Se uma pessoa se meter à curiosidade e ouvir a conversa da mesa ao lado, ou das rodas de escola, e vai saber de onde mais, talvez sinta as orelhas amortecidas por planos que nunca vão deixar de ser planos. Você já deve ter ouvido uma dessas promessas-anestésicas como “ largar tudo e vender coco na praia”, “ir pra uma rave e acordar com uma tatuagem”, que acabam ficando pra outra hora até que nunca mais. O novo romance da Carol Bensimon, Todos Nós Adorávamos Caubois, trata exatamente disso.

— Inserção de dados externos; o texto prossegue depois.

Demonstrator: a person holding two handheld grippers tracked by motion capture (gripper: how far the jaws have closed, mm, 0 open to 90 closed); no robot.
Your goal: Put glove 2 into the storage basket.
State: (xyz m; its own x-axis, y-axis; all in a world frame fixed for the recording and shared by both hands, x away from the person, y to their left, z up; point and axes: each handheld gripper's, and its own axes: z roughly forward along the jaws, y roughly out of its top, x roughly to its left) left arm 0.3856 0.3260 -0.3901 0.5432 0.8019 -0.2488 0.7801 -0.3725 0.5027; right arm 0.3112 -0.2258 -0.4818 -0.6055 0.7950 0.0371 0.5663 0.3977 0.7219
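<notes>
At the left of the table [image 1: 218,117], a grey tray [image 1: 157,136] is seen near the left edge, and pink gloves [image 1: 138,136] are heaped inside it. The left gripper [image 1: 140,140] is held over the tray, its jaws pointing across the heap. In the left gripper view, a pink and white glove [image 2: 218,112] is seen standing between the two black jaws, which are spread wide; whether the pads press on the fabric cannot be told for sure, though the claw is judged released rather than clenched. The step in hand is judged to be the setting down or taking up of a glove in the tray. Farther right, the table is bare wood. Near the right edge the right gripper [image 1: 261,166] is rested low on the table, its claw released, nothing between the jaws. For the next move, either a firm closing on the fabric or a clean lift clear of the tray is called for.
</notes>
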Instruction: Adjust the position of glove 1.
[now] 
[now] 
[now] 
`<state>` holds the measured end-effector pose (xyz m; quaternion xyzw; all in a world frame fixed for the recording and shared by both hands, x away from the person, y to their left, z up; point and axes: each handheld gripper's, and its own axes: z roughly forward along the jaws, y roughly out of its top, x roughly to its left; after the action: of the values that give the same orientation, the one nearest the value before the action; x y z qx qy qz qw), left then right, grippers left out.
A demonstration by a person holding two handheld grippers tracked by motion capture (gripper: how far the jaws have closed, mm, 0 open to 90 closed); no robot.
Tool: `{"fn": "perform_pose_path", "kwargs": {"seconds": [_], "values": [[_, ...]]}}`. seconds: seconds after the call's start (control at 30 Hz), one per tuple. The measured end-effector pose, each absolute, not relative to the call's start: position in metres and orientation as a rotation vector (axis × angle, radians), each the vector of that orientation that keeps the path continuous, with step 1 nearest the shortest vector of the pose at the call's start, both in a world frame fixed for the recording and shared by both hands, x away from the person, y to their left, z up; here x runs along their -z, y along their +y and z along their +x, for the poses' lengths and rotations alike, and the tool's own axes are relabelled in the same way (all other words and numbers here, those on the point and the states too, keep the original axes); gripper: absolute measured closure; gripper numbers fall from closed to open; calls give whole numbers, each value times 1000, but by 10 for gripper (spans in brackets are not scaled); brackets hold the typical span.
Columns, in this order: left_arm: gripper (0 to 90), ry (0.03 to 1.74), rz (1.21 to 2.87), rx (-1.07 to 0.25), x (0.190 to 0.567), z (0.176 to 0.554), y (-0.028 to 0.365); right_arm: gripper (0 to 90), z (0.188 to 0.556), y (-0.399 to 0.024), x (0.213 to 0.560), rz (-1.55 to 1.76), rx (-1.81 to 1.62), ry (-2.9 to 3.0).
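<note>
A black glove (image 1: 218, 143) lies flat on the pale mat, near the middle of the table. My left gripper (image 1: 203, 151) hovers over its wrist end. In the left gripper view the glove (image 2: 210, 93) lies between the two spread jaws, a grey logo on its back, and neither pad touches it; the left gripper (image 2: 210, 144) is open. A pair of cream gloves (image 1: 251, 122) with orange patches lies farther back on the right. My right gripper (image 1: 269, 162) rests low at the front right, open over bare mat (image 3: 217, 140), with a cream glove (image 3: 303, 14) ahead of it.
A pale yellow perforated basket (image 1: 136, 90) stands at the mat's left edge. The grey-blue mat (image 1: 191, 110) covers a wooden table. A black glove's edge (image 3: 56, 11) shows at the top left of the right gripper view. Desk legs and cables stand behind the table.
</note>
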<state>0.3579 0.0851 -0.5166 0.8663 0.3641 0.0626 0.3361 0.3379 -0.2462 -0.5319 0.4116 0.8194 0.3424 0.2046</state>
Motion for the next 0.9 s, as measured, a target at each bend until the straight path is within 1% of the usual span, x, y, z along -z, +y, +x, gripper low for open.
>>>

Cora e Julia falavam sobre uma viagem pelo interior do Rio Grande do Sul. Elas passariam por todas as cidadezinhas desconhecidas e com nomes engraçados, sem roteiro ou data pra voltar. O plano era uma faísca, que acendia e apagava na mesma velocidade, até que Julia se muda para Montreal enquanto Cora vai estudar moda em Paris. Anos depois, elas têm a chance de realizar essa viagem e vão.

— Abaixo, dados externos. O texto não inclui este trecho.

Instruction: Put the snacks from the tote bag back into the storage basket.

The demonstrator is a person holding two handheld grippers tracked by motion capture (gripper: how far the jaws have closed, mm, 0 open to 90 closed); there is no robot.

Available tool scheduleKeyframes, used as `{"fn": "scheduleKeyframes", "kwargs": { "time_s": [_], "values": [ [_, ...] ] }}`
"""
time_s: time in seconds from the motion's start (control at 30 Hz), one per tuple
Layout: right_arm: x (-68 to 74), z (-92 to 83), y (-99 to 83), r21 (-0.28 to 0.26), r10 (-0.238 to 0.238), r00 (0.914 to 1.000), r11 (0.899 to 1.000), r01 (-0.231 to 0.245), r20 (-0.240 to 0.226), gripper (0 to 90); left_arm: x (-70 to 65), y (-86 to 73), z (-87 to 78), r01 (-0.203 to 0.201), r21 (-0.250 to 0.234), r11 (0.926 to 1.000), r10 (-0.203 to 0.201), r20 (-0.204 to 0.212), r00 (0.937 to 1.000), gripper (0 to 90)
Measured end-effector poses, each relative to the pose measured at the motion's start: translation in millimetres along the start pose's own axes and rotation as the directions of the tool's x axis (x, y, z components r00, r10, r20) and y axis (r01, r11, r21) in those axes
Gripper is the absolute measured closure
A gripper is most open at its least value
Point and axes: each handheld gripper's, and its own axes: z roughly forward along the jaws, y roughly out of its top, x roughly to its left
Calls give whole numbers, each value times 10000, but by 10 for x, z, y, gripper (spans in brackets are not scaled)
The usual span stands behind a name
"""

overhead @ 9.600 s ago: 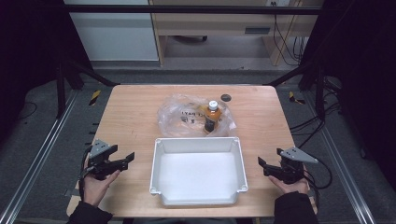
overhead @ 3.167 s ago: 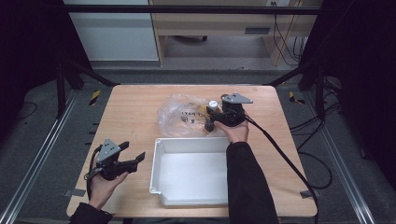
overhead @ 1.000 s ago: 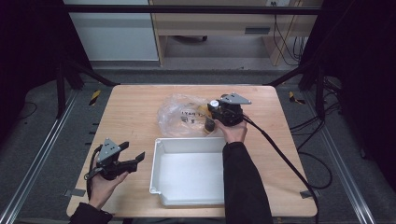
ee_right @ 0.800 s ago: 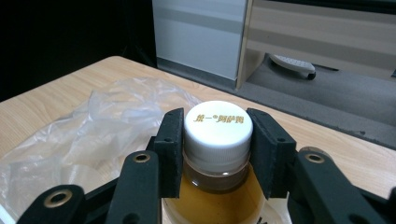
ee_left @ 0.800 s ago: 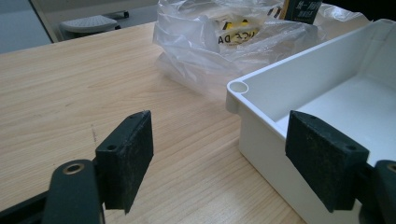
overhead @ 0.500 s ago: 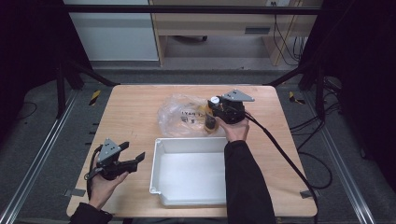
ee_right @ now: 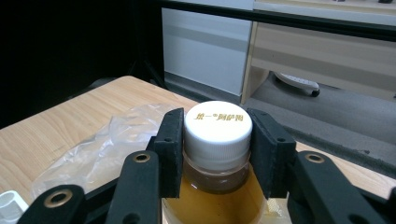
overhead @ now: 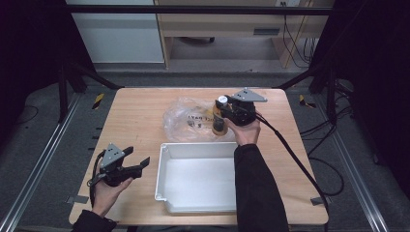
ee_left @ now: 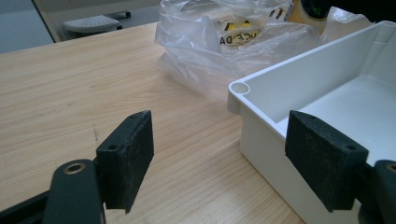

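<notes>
High view: overhead, facing forward and down across the whole surface (overhead: 140, 111). Left gripper view: low, close to the tray (ee_left: 261, 93) corner and plastic bag (ee_left: 210, 46). Right gripper view: tight on the bottle (ee_right: 218, 140). Bag shared by all.

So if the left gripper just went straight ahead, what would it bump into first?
Probably the white bin: the left gripper is open, one jaw aimed at its near corner. The plastic bag lies farther on.

wooden table (overhead: 140, 121) with a white tray (overhead: 167, 157) near the front edge, a crumpled clear plastic bag (overhead: 186, 121) just behind it
</notes>
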Motion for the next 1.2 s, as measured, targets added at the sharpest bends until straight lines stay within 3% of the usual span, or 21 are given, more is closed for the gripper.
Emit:
{"fn": "scheduleKeyframes", "kwargs": {
  "time_s": [0.57, 0.83, 1.2],
  "values": [
    [55, -169, 219, -384, -129, 9996, 9992, 118, -269, 589, -2, 1, 0, -28, 30, 10000, 28, -21, 10000, 233],
    [81, -247, 295, -195, -274, 9985, 9995, 265, -469, 589, -4, 1, 1, -49, 52, 10000, 50, -30, 10000, 233],
    [129, -351, 373, -346, -343, 9970, 9989, 320, -690, 589, -5, 0, 2, -57, 63, 10000, 57, -39, 10000, 234]
  ]
}}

Esse trajeto é também uma reconciliação. Trata-se não só de uma volta ao Brasil, mas também ao passado mal resolvido entre elas. O tempo todo, vemos as duas tentando recriar situações e conversas que tinham antes, além de tentarem descobrir o que mudou e o que permaneceu no tempo em que viveram separadas, e assim nós vamos conhecendo elas também. Logo no início, por exemplo, um desconhecido critica as botas de Cora, falando que elas são masculinas. Depois da discussão, a preocupação de Cora não é sobre as botas, mas sim sobre o que a Julia pensa de tudo aquilo.

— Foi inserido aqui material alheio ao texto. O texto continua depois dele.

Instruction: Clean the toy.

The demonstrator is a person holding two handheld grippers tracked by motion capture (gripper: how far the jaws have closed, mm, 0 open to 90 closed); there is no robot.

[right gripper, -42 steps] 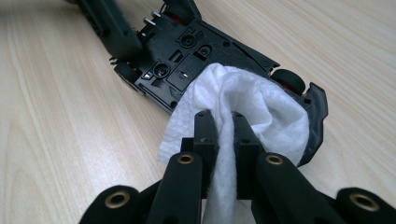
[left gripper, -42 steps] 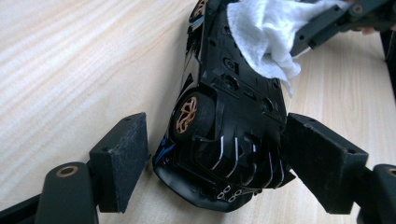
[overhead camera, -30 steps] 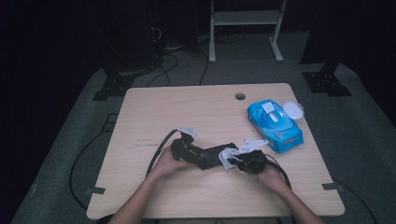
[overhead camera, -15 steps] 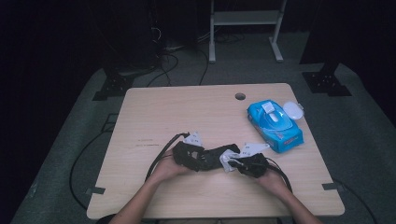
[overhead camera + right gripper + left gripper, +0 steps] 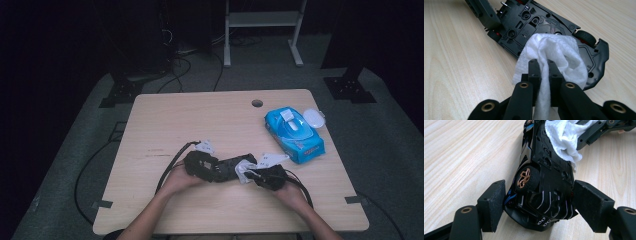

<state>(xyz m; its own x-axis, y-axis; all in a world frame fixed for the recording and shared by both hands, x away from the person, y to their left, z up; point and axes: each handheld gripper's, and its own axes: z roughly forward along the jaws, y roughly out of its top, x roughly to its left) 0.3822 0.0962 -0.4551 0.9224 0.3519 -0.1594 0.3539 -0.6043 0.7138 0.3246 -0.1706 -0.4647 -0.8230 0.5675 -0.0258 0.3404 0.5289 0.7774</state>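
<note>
A black toy car with bronze wheels is tipped on its side on the wooden table, its underside exposed. My left gripper is shut on the car's rear end, a pad against each side. My right gripper is shut on a white wipe, which is bunched up and pressed against the underside. In the high view the car lies between the left gripper and the right gripper near the table's front edge, with the wipe at its right end.
A blue pack of wipes lies at the right of the table, its white lid flipped open. A round cable hole sits near the far edge. Black cables trail from both grippers.
The left gripper and the car have shifted slightly toward the front edge. The right gripper keeps the wipe on the car's underside.
</note>
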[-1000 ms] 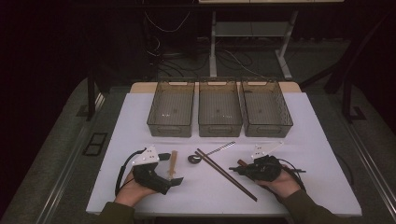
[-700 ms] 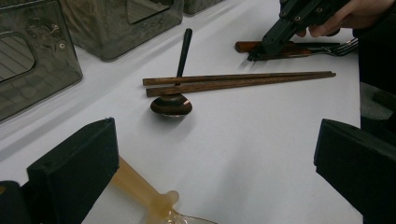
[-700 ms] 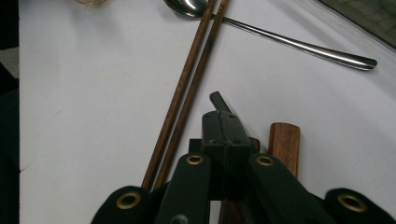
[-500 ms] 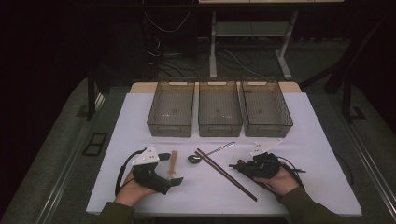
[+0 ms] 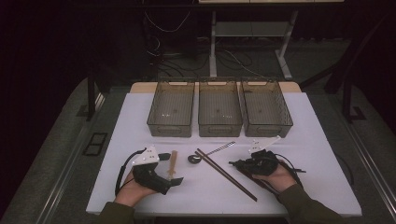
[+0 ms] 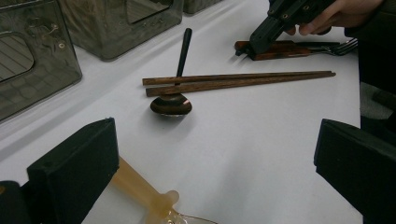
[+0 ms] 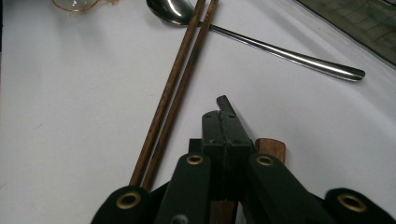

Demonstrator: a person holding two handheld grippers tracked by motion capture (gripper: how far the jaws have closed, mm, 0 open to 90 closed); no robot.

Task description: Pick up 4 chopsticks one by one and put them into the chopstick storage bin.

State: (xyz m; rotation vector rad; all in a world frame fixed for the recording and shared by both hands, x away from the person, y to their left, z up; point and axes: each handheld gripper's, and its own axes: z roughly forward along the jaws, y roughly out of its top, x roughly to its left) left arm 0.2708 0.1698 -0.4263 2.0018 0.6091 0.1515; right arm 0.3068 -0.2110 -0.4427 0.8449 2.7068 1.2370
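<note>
1. Above the table [image 5: 322, 140], the high view shows the left tool [image 5: 170, 169] beside an amber-handled utensil [image 5: 173, 161]; the right tool [image 5: 237, 163] sits just right of the chopsticks [image 5: 226, 174].
2. Left gripper view: its jaws stand wide apart, the amber-handled utensil by the left jaw, the spoon [image 6: 172, 103] ahead.
3. Right gripper view: the jaws are pressed together (nothing between them), directly over a wooden-handled fork [image 7: 270, 148].
</note>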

“O que mais me incomodava, na verdade, era não saber o que Julia pensava a respeito. Está certo que ela tinha descarregado sua raiva depois do carro partir […] Mas aquele excesso de manifestações acabava surtindo o efeito contrário, o de aumentar a minha desconfiança.”

 

É bem  possível notar como os objetos ganham importância na narrativa. O clima em torno das botas levanta a primeira bandeira de Cora ser lésbica e ter namorado com Julia no passado. Mais adiante, Cora coloca um bracelete de Julia (presente do ex) e fica se olhando no espelho, mostrando exatamente como ela está ganhando o espaço dele. É assim também quando uma parte da infância de Julia é contada em torno de um vômito de plástico. São sutilezas como essas que deixam a leitura muito gostosa. Isso também se replica nos diálogos. Por vezes, o que é falado é muito menos do que elas pensam. São gestos como uma mão na perna, um sorriso ou o próprio silênico que compõem tudo que está acontecendo.

“Todas as ótimas ideias já pareceram más ideias em algum momento.” Então se você já está aí reclamando sobre a pilha de livros que ainda não leu ou que não vai querer gastar mais com livros e mimimi, compra/empresta/dá um jeito e começa logo essa leitura, que vai ser maravilhoso.